»»
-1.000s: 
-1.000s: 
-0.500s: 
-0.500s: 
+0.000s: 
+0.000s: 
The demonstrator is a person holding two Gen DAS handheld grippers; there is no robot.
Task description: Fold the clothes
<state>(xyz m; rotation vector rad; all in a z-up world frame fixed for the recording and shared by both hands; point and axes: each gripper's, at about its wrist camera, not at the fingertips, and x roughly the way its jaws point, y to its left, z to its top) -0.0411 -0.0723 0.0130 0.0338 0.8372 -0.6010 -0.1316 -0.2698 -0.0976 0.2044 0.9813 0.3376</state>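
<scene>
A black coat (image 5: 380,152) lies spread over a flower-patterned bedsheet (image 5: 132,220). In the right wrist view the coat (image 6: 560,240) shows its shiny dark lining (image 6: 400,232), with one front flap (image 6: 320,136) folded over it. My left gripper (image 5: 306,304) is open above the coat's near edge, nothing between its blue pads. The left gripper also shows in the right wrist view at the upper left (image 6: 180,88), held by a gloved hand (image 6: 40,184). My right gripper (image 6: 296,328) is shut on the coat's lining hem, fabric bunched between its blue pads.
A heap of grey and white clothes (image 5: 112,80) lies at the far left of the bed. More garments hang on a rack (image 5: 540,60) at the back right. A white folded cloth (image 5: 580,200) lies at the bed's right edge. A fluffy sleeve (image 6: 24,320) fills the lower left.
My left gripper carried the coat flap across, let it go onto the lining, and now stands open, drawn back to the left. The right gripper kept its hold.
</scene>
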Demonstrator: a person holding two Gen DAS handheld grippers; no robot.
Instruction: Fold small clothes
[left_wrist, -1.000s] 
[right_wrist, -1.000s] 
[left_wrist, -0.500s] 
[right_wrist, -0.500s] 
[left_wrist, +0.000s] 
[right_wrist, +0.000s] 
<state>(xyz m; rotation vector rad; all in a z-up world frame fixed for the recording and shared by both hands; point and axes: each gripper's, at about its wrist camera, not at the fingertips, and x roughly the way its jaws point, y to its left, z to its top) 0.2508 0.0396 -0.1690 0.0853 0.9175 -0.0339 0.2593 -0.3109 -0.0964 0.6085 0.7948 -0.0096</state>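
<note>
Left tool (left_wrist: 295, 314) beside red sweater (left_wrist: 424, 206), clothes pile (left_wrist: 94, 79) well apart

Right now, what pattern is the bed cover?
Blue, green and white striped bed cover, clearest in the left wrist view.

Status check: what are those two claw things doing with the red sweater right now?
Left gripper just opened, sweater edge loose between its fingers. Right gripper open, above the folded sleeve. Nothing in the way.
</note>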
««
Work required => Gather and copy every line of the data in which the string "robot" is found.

Solution =>
The demonstrator is a person holding two Gen DAS handheld grippers; there is no robot.
Demonstrator: a person holding two Gen DAS handheld grippers; no robot.

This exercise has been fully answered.